Friday, October 21, 2011

Spicing Things Up



I am perpetually cold. I'm just a cold person. It's like my body's thermostat broke a long time ago and I've been suffering from it ever since. My fingers and toes act like cold-blooded creatures- taking on the temperature of their surroundings. I am always cold and always trying to find ways to warm up.

I think that part of my state of constant chilliness is genetic. As a child, I remember sitting on the couch with my family, looking up at Mom and seeing her with one hand covering her nose. 

"What are you doing, Mom?"
"My nose is cold."
"Oh."

Mom's nose got chilly in the house, and now my nose (finger, ankle, toe, shin, kneecap) gets cold in the house- it's genetic. 

The other part of my perpetual chilliness it the fact that I have something called Raynaud's Disease.
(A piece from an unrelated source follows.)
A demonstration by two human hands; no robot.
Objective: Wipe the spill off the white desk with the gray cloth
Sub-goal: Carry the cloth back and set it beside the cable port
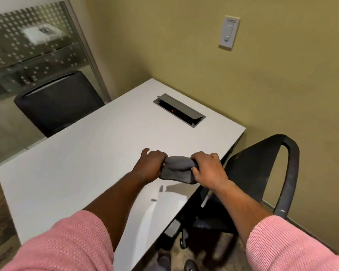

Raynaud's Disease is a very common condition (mostly among women) and it basically means that your fingers and toes go numb and white whenever they think it's cold outside. When my fingers feel something cold, they go completely numb for about 15 minutes and turn a sickly whiteish color. Don't feel too sorry for me though. As the Mayo Clinic website says, Raynaud's is more of an nuisance than anything else. And what a nuisance it is.

Last winter, I bought lettuce at the store, brought it home, washed the lettuce in cold water and then began chopping it  for salad. Because my fingers felt the cold water and overreacted by shutting down all circulation, my digits went numb. Since this happens a lot, I didn't think anything of it.
I mean to say, I didn't thinking anything of it until I felt the knife blade hit my finger.
It didn't hurt. It didn't even bleed. I looked at my finger to see that I had sliced a considerable chunk from it while chopping my salad and because of the Raynaud nuisance, I didn't feel a thing, until the circulation kicked back in which allowed me plenty of time to scream and gather a pile of Band-aids for when it started bleeding.

So, my being cold is half genetic and half medical nuisance. I'm telling you this because a few nights ago, the temperature here dropped and I sat in the restaurant area of my cousin's establishment like a little frozen popsicle. My feet's circulation had shut off and I let out a whimper as I shivered.

Seeing my distress, my cousin Gretchen said, "You know, my dad always said that sprinkling cayenne pepper on your socks will warm up your feet."

"Really?" I stood up and went to the kitchen and unabashedly spooned the red powdery cayenne onto my socks, put my shoes back on, and re-entered the restaurant area.

"Is it working?" Gretchen asked.

I thought about it. I didn't really feel anything yet- maybe a slight tingling, maybe. "Not yet," I said.

Minutes passed.

Gretchen looked up from her book, "How are your feet?"

I tried to concentrate and think about my feet. "Nope, nothing yet."

Disappointed that they cayenne wasn't working well, I took my shoes off and tapped my socks in an attempt to fluff the spice around. My feet smelled like a spice cupboard. I was really hoping that my feet would instantly warm-up and that I'd maybe found a remedy for my chronic nuisance. With each minute that passed, my frustration with the spicy socks grew. I tried to imagine that it was working in hopes that the power of suggestion would help. Even with my imaginings, nothing worked, my little toes remained frozen.

After about an hour of waiting for my feet to warm up, I shrugged and concluded that the whole 'cayenne on your socks' thing was a bunch of poppycock- a spice scam.

I voiced my thoughts and it wasn't long after I'd abandoned the experiment that Gretchen said that she wanted to give it a try. She walked out of the restaurant, through the swinging kitchen door, and disappeared for a few seconds. Emerging from the kitchen with the spice jar in her hand, she walked towards me with a look of amusement on her face.

"Viv! That wasn't cayenne you sprinkled on your socks..that was paprika."